BEGIN
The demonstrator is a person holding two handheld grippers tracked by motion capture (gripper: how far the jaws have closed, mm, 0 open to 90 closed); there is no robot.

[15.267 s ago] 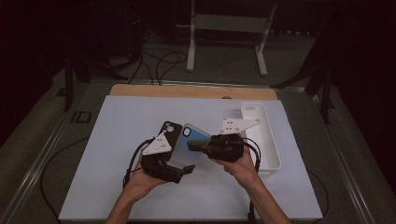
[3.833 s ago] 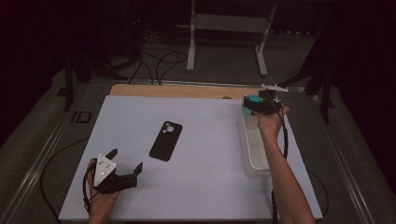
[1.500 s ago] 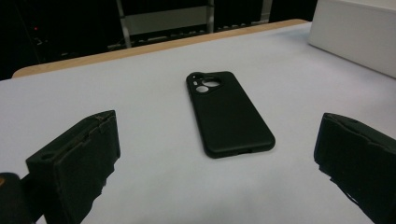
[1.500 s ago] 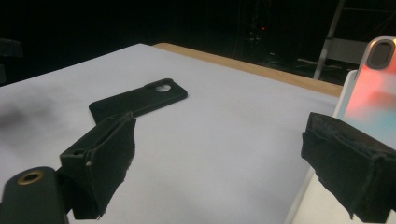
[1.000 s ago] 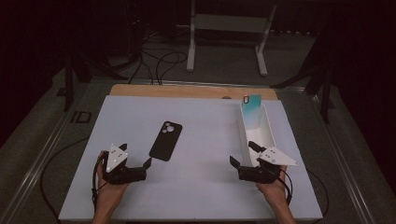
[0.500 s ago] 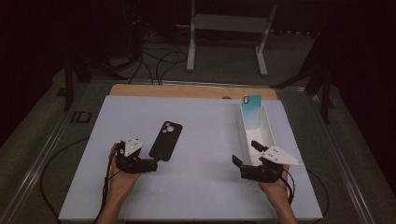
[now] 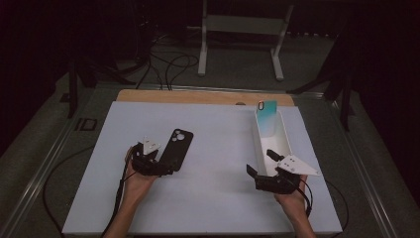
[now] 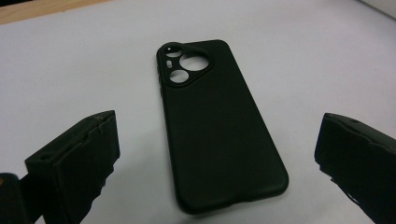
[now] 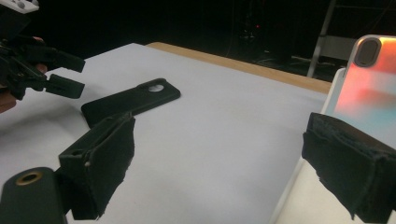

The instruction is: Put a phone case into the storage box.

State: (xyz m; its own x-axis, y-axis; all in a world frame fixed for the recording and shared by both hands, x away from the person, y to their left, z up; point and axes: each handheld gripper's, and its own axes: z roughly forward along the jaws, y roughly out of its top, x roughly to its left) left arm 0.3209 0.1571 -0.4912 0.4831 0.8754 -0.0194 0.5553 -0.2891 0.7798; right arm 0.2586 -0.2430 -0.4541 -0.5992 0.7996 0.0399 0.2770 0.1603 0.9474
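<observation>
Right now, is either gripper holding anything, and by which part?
Nothing is held. The left gripper is open with its jaws either side of the black phone case, which lies flat on the table, untouched. The right gripper is open and empty beside the white tray.

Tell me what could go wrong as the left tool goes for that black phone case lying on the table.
The black phone case lies flat on the white table, so the open left tool may slide off its thin edges or just push it along the smooth surface. Its jaws stand wide on either side of the near end; closing off-centre could pivot the case. The phone leans upright in the white bin, apart from the open right tool; a bump to the bin might tip it.
</observation>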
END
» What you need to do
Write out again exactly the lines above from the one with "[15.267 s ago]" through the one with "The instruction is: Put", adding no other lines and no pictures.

» Written response
[15.267 s ago] 
[3.833 s ago] 
[1.500 s ago] 
[1.500 s ago] 
[1.000 s ago] 
[0.500 s ago] 
[now] 
[now] 
[now] 

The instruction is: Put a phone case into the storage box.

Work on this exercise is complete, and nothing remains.